Habibullah menyampaikan, impor migas turun 16,64 persen atau secara nilai turun dari USD3,36 miliar menjadi USD2,80 miliar. Sedangkan impor nonmigas meningkat 2,45 persen, atau secara nilai dari USD15,77 miliar menjadi USD16,16 miliar.
“Atau jika ditotalkan antara impor migas dan nonmigas turun dari USD 19,14 miliar menjadi USD18,96 miliar,” tambahnya.
Yang menarik dari tren kinerja neraca perdagangan November 2022, dia mengatakan, jika melihat pola yang ada pada 2021 dan 2022, pertumbuhan impor di November memiliki pola yang sama, yaitu tren meningkat secara bulanan. Sedangkan secara tahunan mengalami kontraksi.
Penyebabnya, dia merinci, terjadi penurunan impor nonmigas yang disebabkan turunnya beberapa komoditas, mesin, dan peralatan mekanis dan bagiannya atau HS 84 meningkat 8,50 persen, besi dan baja HS 72 naik 11,67 persen, gula dan kembang gula HS 17 naik 66,15 persen.
Lebih lanjut, turunnya impor migas didorong oleh hasil minyak yang turun 19,57 persen, dan komoditas minyak mentah turun 18,94 persen. Adapun kinerja impor jika dilihat secara tahunan turun jika dibandingkan dengan periode sama tahun lalu, sehingga secara tahunan nilai impor turun dari USD19,33 miliar menjadi USD18,96 miliar.
Berpijak dari laporan di atas, negara ini harus kerja keras untuk tetap mempertahankan kinerja neraca perdagangannya pada tahun depan. Sejumlah kalangan telah memberikan prediksi bahwa arus dan aktivitas perdagangan barang secara global diperkirakan mengalami penurunan pada 2023.
Hal tersebut tentu menjadi alarm tersendiri bagi perekonomian global dan negara-negara yang mengandalkan perekonomiannya dari kinerja ekspor. Laporan dari Oxford Economics menyebutkan bahwa arus perdagangan barangan akan turun 0,2 persen secara year on year (yoy) pada 2023. Sekadar informasi, proyeksi itu direvisi dari perkiraan Oxford Economics sebelumnya yang dirilis pada Juni 2022. Kala itu, perdagangan global pada 2023 diperkirakan tumbuh 3,4 persen.

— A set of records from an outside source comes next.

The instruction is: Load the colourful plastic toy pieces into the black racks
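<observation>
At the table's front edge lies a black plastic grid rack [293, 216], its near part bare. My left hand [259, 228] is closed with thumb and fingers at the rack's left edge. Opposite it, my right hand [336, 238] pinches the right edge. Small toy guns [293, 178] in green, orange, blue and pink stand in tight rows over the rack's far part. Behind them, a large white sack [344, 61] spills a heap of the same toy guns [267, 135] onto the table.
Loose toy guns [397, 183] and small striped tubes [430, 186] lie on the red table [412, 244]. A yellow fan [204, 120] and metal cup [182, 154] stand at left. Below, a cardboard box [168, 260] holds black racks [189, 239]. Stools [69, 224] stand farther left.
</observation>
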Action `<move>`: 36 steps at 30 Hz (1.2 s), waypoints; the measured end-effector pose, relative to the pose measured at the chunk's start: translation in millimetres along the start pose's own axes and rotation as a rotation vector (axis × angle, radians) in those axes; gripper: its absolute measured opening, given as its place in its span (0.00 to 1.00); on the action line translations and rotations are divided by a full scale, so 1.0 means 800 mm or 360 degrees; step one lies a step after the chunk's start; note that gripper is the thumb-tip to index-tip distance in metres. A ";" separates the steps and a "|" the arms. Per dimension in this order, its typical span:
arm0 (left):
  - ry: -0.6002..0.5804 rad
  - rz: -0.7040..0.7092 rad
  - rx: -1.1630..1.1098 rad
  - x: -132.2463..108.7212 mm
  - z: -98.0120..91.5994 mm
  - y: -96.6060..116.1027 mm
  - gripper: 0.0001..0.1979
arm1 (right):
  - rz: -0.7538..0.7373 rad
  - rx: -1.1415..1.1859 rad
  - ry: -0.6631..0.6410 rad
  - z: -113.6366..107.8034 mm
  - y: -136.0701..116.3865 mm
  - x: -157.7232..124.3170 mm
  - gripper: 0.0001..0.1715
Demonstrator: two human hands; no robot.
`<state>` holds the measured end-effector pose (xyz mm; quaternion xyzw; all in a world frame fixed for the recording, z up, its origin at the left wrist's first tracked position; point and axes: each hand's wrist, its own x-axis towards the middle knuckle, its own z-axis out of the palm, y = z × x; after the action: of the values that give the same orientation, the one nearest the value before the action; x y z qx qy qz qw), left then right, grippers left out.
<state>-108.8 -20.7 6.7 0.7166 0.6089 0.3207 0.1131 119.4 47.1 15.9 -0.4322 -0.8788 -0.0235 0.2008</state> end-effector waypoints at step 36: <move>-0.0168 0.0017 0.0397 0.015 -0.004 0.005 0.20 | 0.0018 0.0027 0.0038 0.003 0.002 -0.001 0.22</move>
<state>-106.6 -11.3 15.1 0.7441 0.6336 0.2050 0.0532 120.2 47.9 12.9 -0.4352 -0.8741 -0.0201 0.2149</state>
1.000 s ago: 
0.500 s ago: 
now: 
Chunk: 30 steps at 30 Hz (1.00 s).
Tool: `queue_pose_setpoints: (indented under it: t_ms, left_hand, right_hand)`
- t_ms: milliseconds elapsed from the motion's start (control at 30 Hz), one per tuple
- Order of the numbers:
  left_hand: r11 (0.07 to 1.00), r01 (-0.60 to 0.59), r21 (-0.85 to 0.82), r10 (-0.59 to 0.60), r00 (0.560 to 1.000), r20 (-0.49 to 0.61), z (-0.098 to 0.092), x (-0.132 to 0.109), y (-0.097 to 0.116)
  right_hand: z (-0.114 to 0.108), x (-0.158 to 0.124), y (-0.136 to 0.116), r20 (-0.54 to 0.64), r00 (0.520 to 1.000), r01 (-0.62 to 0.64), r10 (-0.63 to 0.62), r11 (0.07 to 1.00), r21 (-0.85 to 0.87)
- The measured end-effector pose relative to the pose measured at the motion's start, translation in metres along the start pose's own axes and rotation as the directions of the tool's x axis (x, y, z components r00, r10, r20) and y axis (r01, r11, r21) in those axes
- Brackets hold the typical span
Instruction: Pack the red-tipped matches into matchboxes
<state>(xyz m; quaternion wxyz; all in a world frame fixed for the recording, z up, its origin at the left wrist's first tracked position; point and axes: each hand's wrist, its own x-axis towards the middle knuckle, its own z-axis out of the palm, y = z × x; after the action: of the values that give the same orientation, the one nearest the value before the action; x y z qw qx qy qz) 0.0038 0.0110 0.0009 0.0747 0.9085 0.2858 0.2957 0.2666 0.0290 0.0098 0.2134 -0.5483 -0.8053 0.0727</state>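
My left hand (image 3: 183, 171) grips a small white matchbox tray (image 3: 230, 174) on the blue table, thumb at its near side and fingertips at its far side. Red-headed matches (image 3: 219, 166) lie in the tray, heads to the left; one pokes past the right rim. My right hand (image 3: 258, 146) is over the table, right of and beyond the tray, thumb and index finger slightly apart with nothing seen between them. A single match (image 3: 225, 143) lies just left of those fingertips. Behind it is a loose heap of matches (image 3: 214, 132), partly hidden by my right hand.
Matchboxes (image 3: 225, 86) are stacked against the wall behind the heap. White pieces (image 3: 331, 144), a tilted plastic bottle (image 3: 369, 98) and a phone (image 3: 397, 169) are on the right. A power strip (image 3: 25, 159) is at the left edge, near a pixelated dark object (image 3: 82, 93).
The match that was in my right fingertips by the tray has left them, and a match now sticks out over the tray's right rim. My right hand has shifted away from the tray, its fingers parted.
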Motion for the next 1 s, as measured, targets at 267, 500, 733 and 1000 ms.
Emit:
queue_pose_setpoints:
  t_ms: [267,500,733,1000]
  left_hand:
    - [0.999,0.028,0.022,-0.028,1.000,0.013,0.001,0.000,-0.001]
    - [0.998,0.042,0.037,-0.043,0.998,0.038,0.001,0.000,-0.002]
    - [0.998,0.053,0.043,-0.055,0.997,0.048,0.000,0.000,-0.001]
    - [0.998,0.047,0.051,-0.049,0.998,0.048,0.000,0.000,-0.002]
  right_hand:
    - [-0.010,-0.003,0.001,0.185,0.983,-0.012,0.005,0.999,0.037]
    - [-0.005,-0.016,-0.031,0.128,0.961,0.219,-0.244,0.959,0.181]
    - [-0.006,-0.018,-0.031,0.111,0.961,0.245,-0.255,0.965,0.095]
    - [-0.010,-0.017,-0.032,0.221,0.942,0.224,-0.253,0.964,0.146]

Namun, Indonesia tetap patut bersyukur sejumlah lembaga dunia masih memberikan prediksi soal ekonominya yang tetap tumbuh dan positif. Misalnya, IMF yang masih memberikan proyeksi pertumbuhan 5 persen. Demikian pula Bank Dunia, meski tidak sebesar IMF, lembaga itu masih memberikan proyeksi di 4,8 persen.